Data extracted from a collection
::::

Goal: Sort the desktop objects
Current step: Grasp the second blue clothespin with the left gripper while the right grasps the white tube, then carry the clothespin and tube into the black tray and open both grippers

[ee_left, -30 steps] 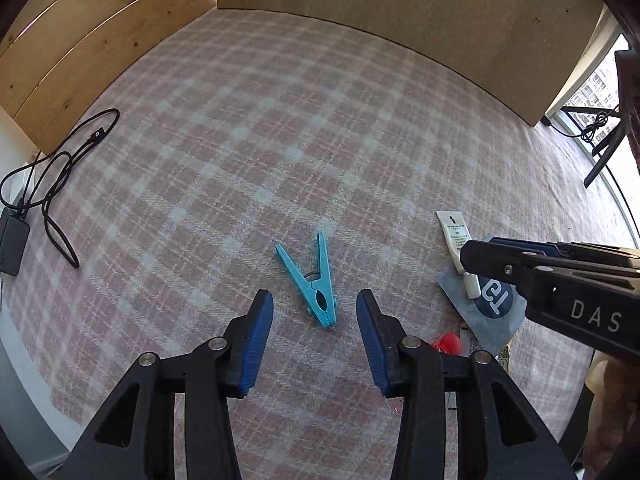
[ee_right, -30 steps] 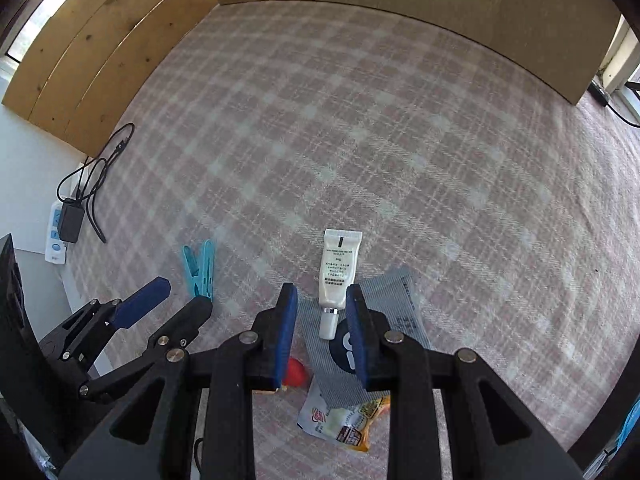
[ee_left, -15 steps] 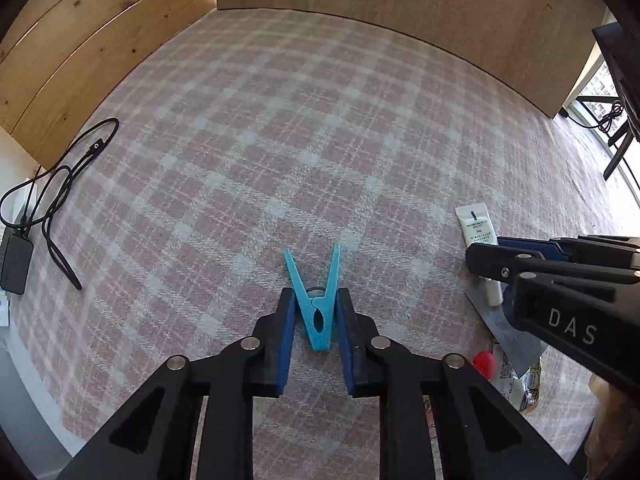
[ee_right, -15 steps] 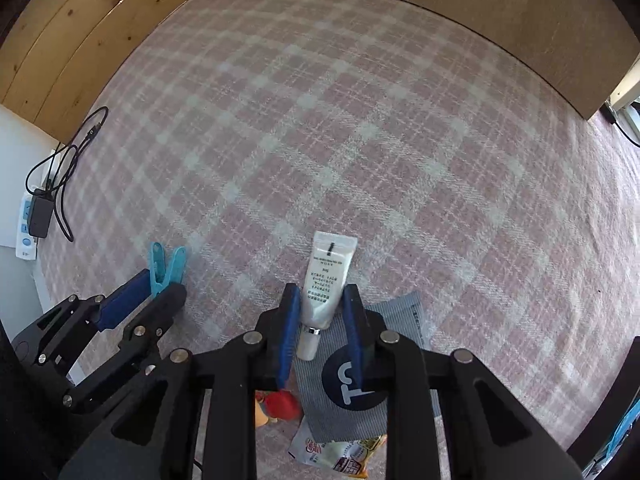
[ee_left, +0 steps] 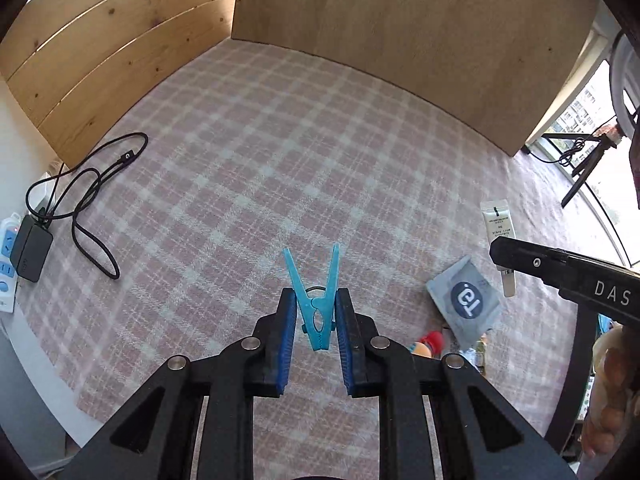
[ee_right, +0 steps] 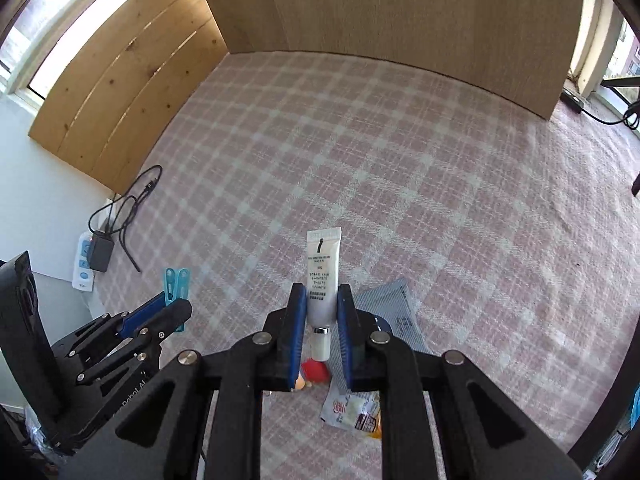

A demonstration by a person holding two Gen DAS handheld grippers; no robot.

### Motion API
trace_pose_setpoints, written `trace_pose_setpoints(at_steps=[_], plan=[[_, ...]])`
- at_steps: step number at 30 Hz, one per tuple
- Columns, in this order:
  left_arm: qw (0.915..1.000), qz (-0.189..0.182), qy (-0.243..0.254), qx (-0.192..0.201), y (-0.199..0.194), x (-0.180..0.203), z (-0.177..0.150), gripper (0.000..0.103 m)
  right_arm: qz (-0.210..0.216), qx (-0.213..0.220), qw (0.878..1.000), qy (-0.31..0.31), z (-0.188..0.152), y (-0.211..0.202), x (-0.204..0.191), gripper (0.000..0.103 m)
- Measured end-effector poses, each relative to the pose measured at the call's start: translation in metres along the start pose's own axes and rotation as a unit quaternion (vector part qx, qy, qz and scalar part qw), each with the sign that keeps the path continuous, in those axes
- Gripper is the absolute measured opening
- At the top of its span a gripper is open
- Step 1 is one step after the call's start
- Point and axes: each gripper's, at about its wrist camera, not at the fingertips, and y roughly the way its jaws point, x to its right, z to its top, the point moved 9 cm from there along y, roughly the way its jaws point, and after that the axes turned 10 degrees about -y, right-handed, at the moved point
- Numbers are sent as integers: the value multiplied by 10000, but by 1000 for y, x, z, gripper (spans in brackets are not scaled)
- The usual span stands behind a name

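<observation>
My left gripper (ee_left: 316, 312) is shut on a blue clothespin (ee_left: 316, 300) and holds it above the pink plaid cloth, open end pointing away. My right gripper (ee_right: 322, 312) is shut on a white cream tube (ee_right: 322, 272), also lifted, cap end toward me. In the left wrist view the tube (ee_left: 497, 226) sticks out past the right gripper's black finger. In the right wrist view the clothespin (ee_right: 176, 280) shows at the left in the left gripper.
A grey sachet (ee_left: 466, 298) with a dark round logo, a small red toy (ee_right: 314, 372) and a snack packet (ee_right: 352, 412) lie near the cloth's front edge. A black cable (ee_left: 86, 196) and charger (ee_left: 30, 250) lie at the left edge. Wooden boards (ee_left: 400, 40) wall the back.
Both grippers closed, the left on the clothespin and the right on the tube, then lifted them off the cloth. The sachet stayed on the cloth.
</observation>
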Motion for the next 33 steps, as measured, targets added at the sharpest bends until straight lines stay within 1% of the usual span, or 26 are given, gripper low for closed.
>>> trace_pose_setpoints(at_steps=[3,7,8,11,12,13,14,15,17,21,25,28,33], plan=[[9997,-95,192,115,-21,22,-5,18,58,145,9998,152,-15,-30,16,15],[9975,-351,576,211,-44,61,-18,18,-84,371,9983,442,-40,-71,52,15],[9964,-434,698,219,-49,75,-21,18,-133,454,9974,540,-52,-82,57,15],[9915,-729,1066,165,-54,115,-27,18,-373,720,9926,901,-83,-119,88,15],[9894,-815,1194,136,-56,129,-32,18,-469,793,9903,1038,-90,-125,97,15],[9871,-893,1326,110,-64,132,-23,18,-556,856,9877,1185,-99,-131,108,15],[9845,-984,1454,68,-65,149,-31,18,-630,911,9848,1338,-111,-139,119,15],[9812,-1081,1597,8,-69,170,-39,18,-707,958,9815,1497,-124,-150,132,15],[9739,-1251,1890,-101,-62,204,-62,18,-891,1034,9741,1805,-151,-172,160,15],[9556,-1575,2474,-286,-63,273,-110,18,-1285,1096,9563,2387,-210,-216,215,15],[9354,-1886,2959,-437,-85,315,-157,18,-1653,1152,9379,2823,-261,-248,255,15],[9200,-2047,3299,-532,-96,346,-188,18,-1843,1157,9263,3076,-289,-263,278,15],[9016,-2210,3667,-613,-104,393,-217,18,-2032,1173,9117,3374,-322,-280,305,15]])
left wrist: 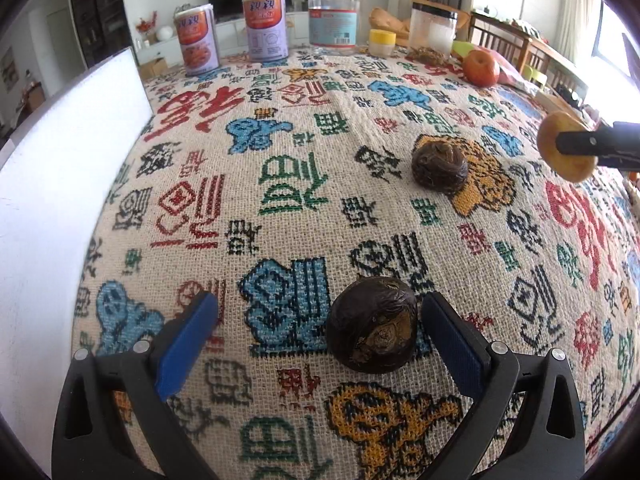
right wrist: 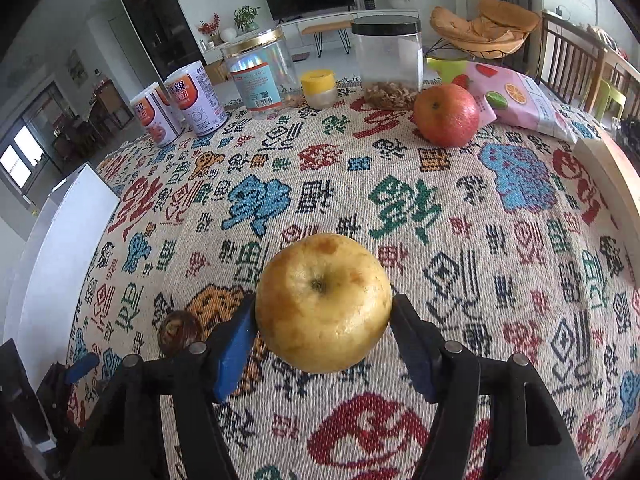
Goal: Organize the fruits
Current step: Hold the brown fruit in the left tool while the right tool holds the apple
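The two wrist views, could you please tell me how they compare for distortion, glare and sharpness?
Left wrist view: strong fisheye bulge in the tablecloth, the white board blown out, the window at the right edge overexposed, the nearby dark fruit sharp. Right wrist view: the same bulge, dark corners, soft sheen on the yellow apple, far furniture slightly soft.

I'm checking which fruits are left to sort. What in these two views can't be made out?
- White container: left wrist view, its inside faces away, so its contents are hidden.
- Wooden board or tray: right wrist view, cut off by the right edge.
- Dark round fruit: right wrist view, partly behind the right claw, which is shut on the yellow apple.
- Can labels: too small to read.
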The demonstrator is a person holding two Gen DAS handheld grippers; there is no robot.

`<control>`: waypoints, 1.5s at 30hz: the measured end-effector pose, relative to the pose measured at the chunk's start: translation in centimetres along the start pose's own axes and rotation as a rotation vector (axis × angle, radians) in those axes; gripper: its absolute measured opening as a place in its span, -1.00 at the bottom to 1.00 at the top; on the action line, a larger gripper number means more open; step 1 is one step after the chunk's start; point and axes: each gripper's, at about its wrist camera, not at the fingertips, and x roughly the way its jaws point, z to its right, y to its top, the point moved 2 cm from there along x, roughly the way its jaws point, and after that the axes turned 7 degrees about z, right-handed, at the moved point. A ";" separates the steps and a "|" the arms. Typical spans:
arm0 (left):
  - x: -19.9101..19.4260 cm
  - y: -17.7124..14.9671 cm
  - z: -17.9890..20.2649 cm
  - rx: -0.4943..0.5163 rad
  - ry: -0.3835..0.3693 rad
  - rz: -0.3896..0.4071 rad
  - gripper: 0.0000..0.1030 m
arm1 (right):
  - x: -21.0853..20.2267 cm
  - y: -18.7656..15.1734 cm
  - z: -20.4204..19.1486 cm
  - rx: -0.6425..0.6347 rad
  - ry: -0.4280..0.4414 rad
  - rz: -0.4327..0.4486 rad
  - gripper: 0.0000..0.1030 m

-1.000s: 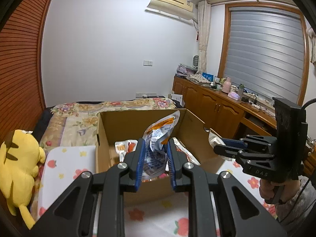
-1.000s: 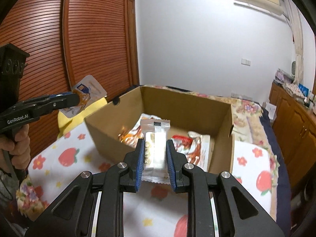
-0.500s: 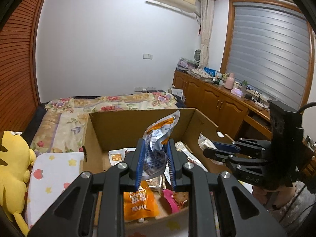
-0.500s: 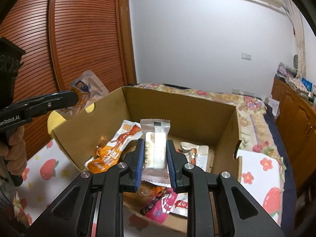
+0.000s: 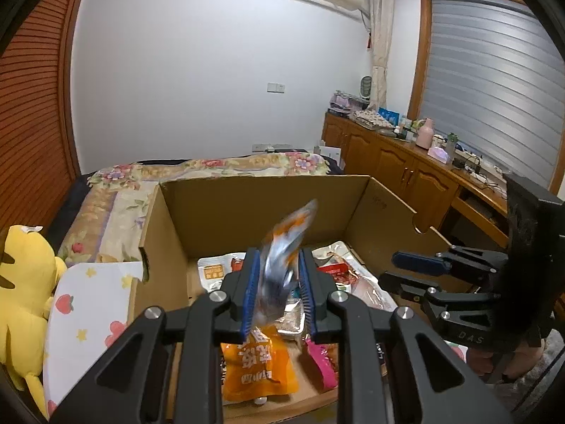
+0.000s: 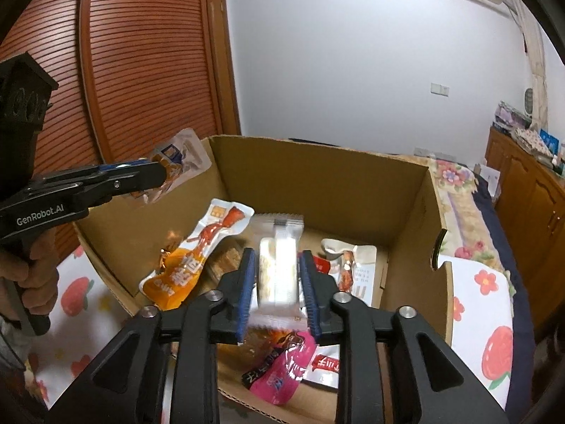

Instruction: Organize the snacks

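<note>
I have both tools over the open cardboard box (image 6: 317,183), which stands on the strawberry-printed cover (image 6: 487,318).

The right gripper (image 6: 277,282) has just been opening. The white wafer packet (image 6: 279,258) is between its pads, upright and blurred, and I see a gap on each side, so I judge that it is already slipping down. It hangs over the middle of the box, a little toward the near edge.

The left gripper (image 5: 279,282) stands only a little apart. The silver and orange pouch (image 5: 282,247) is between its pads and is blurred too, so I think the hold on it is lost.

What worries me:
- In the right wrist view the pouch sits close above the left wall of the box. I cannot tell how far inside it is. If it is over the rim, it can tip outward and land on the cover.
- The white packet falls on its end. It can lean on the orange pouch (image 5: 257,357) and the pink packet (image 6: 282,364) below it, or slide toward the near edge.
- If a jaw opens too little, a corner of foil can catch on a pad and come out again when I pull back.
</note>
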 end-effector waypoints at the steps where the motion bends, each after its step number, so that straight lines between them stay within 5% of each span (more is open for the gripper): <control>1: -0.2 -0.1 0.1 0.002 0.006 0.004 -0.59 | 0.1 0.1 -0.1 -0.001 -0.007 -0.001 -0.31; 15: -3.9 -0.9 0.9 0.022 0.041 -0.006 -0.43 | -2.7 0.1 -1.2 0.006 -0.042 0.023 -0.19; 20: -6.0 -1.5 1.0 0.029 0.079 -0.001 -0.09 | -4.5 0.0 -1.8 0.015 -0.056 0.042 -0.18; 24: -7.7 -2.2 1.1 0.024 0.109 -0.004 -0.03 | -6.4 -0.4 -2.6 0.026 -0.069 0.059 -0.14; 27: -8.8 -2.8 1.4 0.029 0.134 -0.008 0.12 | -7.7 -0.6 -3.4 0.025 -0.072 0.070 -0.04; 30: -10.4 -3.3 1.6 0.033 0.165 0.005 0.50 | -9.2 -0.8 -4.1 0.019 -0.086 0.086 0.09; 35: -13.0 -3.5 2.2 0.032 0.215 0.050 0.99 | -11.8 -1.1 -5.2 0.016 -0.113 0.122 0.52; 42: -15.0 -4.6 2.6 0.068 0.295 0.041 1.00 | -14.1 -1.6 -5.8 0.017 -0.158 0.149 1.00; 45: -15.7 -5.2 2.9 0.070 0.321 0.044 1.00 | -14.9 -1.8 -6.0 0.011 -0.180 0.167 1.00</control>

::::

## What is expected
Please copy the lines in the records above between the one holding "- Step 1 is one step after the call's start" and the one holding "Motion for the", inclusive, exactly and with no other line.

## Solution to the exercise
- Step 1 is one step after the call's start
- Point and axes: each gripper's, at about its wrist camera, not at the fingertips, and y roughly the way its jaws point, x to its right, z to its top, the point moved 9 cm from there along y, roughly the way its jaws point, and after that the axes turned 10 degrees about -y, right-handed, at the moved point
- Numbers are sent as integers: the value multiplied by 10000, but by 1000 for y, x, z, gripper (spans in brackets are not scaled)
- The usual span stands behind a name

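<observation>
My left gripper (ee_left: 316, 312) is shut on a blue clothespin (ee_left: 316, 300) and holds it above the pink plaid cloth, open end pointing away. My right gripper (ee_right: 322, 312) is shut on a white cream tube (ee_right: 322, 272), also lifted, cap end toward me. In the left wrist view the tube (ee_left: 497, 226) sticks out past the right gripper's black finger. In the right wrist view the clothespin (ee_right: 176, 280) shows at the left in the left gripper.
A grey sachet (ee_left: 466, 298) with a dark round logo, a small red toy (ee_right: 314, 372) and a snack packet (ee_right: 352, 412) lie near the cloth's front edge. A black cable (ee_left: 86, 196) and charger (ee_left: 30, 250) lie at the left edge. Wooden boards (ee_left: 400, 40) wall the back.
Both grippers closed, the left on the clothespin and the right on the tube, then lifted them off the cloth. The sachet stayed on the cloth.
</observation>
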Motion for the next 33 steps, as measured, targets added at the sharpest bends until straight lines stay within 1% of the usual span, or 26 are given, gripper low for closed.

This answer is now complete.